An examination of the decisions cited above will disclose, as stated in City of Fort Wayne v. Bender (1914), 57 Ind. App. 689, 105 N. E. 949, that, as a rule, the statutes of other states requiring that such a notice be given, “provide in substance that the notice shall state the time, the place and cause of injury, without any qualifying words, while the statute of this State provides for the giving of a written notice containing a ‘brief general description of *623the time, place, cause and nature of such injury’ ”. Doubtless the nature of the obstruction or defect that caused the injury if described in the notice or some physical object referred to therein, may be sufficiently potent to render an otherwise ambiguous or indefinite notice reasonably certain: Thus, if the obstruction or defect is plainly visible, and there are no others of a like nature within the limits; or if reference is made to a well known building, tree or other physical monument, and if the place of injury is located with reference thereto. Here, if the city officers, c-n receiving the notice, had started on a tour of investigation, actuated by a good-faith purpose to locate the place where the injury was received, and guided only by such notice, they naturally would have proceeded to the sidewalk in front of lot number 29. Here they would have discovered, no such hole in the sidewalk, as is described in the notice. Had they then exercised ordinary diligence, they would have observed that the notice located the place of injury with reference to a certain house number, and that the house number of lot 29 did' not correspond with that in the notice. Such a spirit of diligence would then have prompted them to proceed to number 3353, and having obeyed such prompting, they would have discovered, sixty-five feet beyond lot 29, and in front of the lot that bore 3353 as a house number, the hole in the sidewalk, which was sufficient in its dimensions to attract the attention of persons using such sidewalk as dangerous.

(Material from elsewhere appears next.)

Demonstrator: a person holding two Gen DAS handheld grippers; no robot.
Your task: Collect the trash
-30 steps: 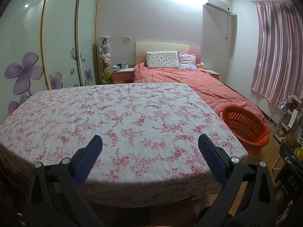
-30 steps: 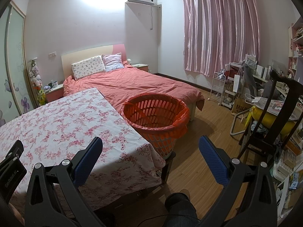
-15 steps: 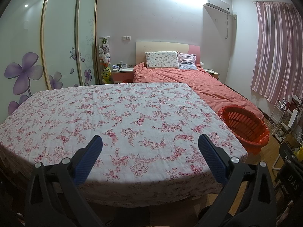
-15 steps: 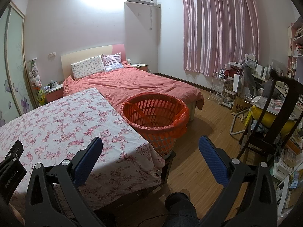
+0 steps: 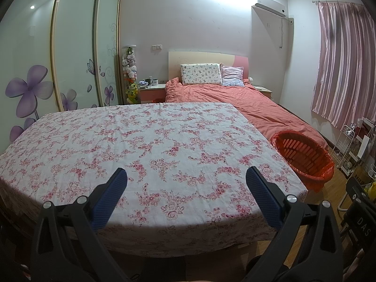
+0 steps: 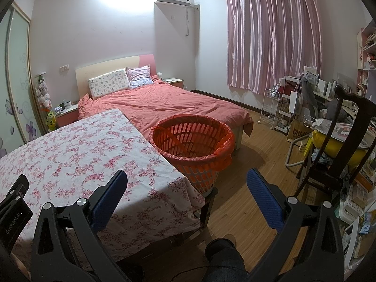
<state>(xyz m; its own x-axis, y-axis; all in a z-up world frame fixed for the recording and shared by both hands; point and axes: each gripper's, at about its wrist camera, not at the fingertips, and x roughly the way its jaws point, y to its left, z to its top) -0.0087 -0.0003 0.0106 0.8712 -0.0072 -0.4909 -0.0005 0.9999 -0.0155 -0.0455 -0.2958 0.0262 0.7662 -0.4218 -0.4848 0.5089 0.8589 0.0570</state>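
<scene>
An orange plastic basket (image 6: 192, 141) lined with an orange bag stands on the floor at the table's right edge; the left wrist view shows the same basket (image 5: 303, 155) at the far right. The table (image 5: 141, 141) wears a white cloth with pink flowers, and no trash shows on it. My left gripper (image 5: 186, 176) hangs open above the table's near edge, nothing between its blue pads. My right gripper (image 6: 186, 176) is open too, over the table's near right corner, just short of the basket. The left gripper's body (image 6: 14, 202) shows at the lower left of the right wrist view.
A bed (image 6: 164, 103) with a salmon cover lies beyond the table. A dark wooden chair (image 6: 340, 141) and cluttered shelves (image 6: 293, 108) fill the right side. Wood floor (image 6: 253, 164) lies between basket and chair. A person's knee (image 6: 223, 256) is below my right gripper. Sliding wardrobe doors (image 5: 70, 47) stand left.
Both views have shifted very slightly; the basket sits a touch lower and farther right in the left wrist view. Both grippers remain open and hold nothing.
</scene>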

We would not be understood as holding it to be important that the city officials had or could have had extraneous information respecting the place of accident. On the contrary, we do hold that the notice itself, unaided and unsupplemented by such outside information must be sufficient and sufficiently accurate to that end. Touhey v. City of Decatur, supra. It is, therefore, unimportant whether the city officials from any such extraneous source in fact did know the exact place of the accident. The inquiry is *624whether the notice itself contained information or means of information which, when interpreted in the light of the physical surroundings, was sufficient to locate the place with reasonable accuracy. ’With these principles in mind, we hold that the notice sufficiently described the place where the evidence showed the accident happened, and that there was no material variance between it and the evidence in that respect, and that the court did not err in admitting the notice in evidence. See the following: O’Brien v. City of St. Paul (1911), 116 Minn. 249, 133 N. W. 981, Ann. Cas. 1913 A 668; Wilson v. City of St. Joseph (1909), 139 Mo. App. 557, 123 S. W. 504; Ballew v. City of St. Joseph (1912), 163 Mo. App. 297, 146 S. W. 454; City of Lincoln v. Pirner (1900), 59 Neb. 634, 81 N. W. 846; Pearll v. City of Bay City, supra; Hammock v. City of Tacoma, supra; Johnson v. City of Fargo, supra; Comstock v. Village of Schuylerville (1910), 139 App. Div. 378, 124 N. Y. Sup. 92; McComb v. City of Chicago, supra; Buchmeier v. City of Davenport, supra; Wheeler v. City of Detroit (1901), 127 Mich. 329, 86 N. W. 822; City of Pueblo v. Babbitt (1910), 47 Colo. 596, 108 Pac. 175; Cloughessey v. Waterbury (1883), 51 Conn. 405, 50 Am. Rep. 38. See also cases collected in note to Sollenbarger v. Lineville, supra, and note to Elam v. City of Mt. Sterling (1909), 20 L. R. A. (N. S.) 512, 758.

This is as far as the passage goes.